The trip will continue until you reach the Nam Phao International Checkpoint. We arrived at the area around 4 in the morning but the immigration and passport control opens at 7 AM. You can use the time to grab more sleep while the bus is at rest. Else, you can have your early breakfast in two stores near the border control. Noodles are LAK15,000 while chips and cup noodles start from LAK10,000. Toilet is not free for LAK5,000.
If the immigration officers start to go inside their office, bus crews will also start to scramble inside the immigration hall. It was a chaotic scene with everyone dumping and grabbing their passports in front of the immigration officers. Passport of locals are processed by the bus attendants but for foreigners, you need to do it on your own. I consider the Vietnam to Cambodia border crossing more organized than this.
An officer grabbed my passport and started looking at his monitor. He had a conversation with his superior first before putting my exit stamp. If the time you cross the border is beyond the office hours, you need to pay the overtime fee. I crossed on a Saturday and was required to pay LAK10,000. However, I had no Laos Kip left so I changed my US dollar to Vietnamese dong in a currency exchange at the border and paid VND30,000, as advised by the immigration officer.
After the hullabaloos, exit the immigration hall and look for your bus. Sometimes, immigration police outside the hall will check your passport to verify if you already stamped out before they allow you to go to your bus.
Your bus will go next to the Vietnam passport control, which is around five hundred meters from the Laos border checkpoint. You can walk to the border or wait for your bus to complete all the passengers. For me, the bus driver suggested that Vietnam passport control is ahead. So I walked. On the way, our bus made its way to Vietnam border. What the heck?!?
There’s a pre-entry area before the immigration booths of Vietnam. The officers will check your passport if you already had your exit stamp from Laos. Go straight to the Vietnamese immigration for them to check your passport and ask you to pay USD1 for the entry stamp. Ink is probably expensive in Vietnam because I paid VND20,000 for my entry stamp. The immigration officer said, USD1 for the stamp. When I asked why, he returned my passport. I said I had no dollars and asked how much in dong, they said VND20,000. I just complied than being denied entry to Vietnam. I’m not sure if the fee is for overtime or another scam that these authorities do. I didn’t see any information for overtime fees unlike at the Laos side.

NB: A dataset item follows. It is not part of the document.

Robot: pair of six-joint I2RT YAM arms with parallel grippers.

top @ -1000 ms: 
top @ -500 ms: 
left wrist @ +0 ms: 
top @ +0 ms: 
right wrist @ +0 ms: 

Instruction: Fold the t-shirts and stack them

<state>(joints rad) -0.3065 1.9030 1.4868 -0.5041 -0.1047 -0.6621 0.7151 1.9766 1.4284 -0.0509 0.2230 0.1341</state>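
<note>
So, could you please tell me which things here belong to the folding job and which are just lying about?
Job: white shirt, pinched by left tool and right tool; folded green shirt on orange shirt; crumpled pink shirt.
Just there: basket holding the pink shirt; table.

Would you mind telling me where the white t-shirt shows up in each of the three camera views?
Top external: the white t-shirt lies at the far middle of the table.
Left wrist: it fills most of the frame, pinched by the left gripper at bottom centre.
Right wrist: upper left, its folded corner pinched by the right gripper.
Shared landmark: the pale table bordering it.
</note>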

After the entry procedure, get your backpack or luggage from the bus for the x-ray scan and check. When everyone completed the procedure, the bus will enter Vietnam. Next step would be Vietnam immigration police again checking the vehicle for anything suspicious or undeclared items. After that, you can return your stuff into the bus compartment.
Everyone again needs to go to the post-entry area where the immigration police checking for your entry stamp. Finally, wait for your bus to reach that point and enjoy another few hours of sleep until you reach your destination. I arrived around 3:30 PM in Ninh Binh.
I was supposed to do Hanoi to Luang Prabang on my first Southeast Asian backpacking trip but the long hour bus ride was too overwhelming for a first-timer like me. On this trip, I needed to cross Laos to Vietnam to continue my itinerary and already prepared for the almost 24-hr bus ride. It was fine because the travel is an experience itself but the immigration processes between these countries, specifically at Nam Phao – Cau Treu border, just add burdens to the tiring trip.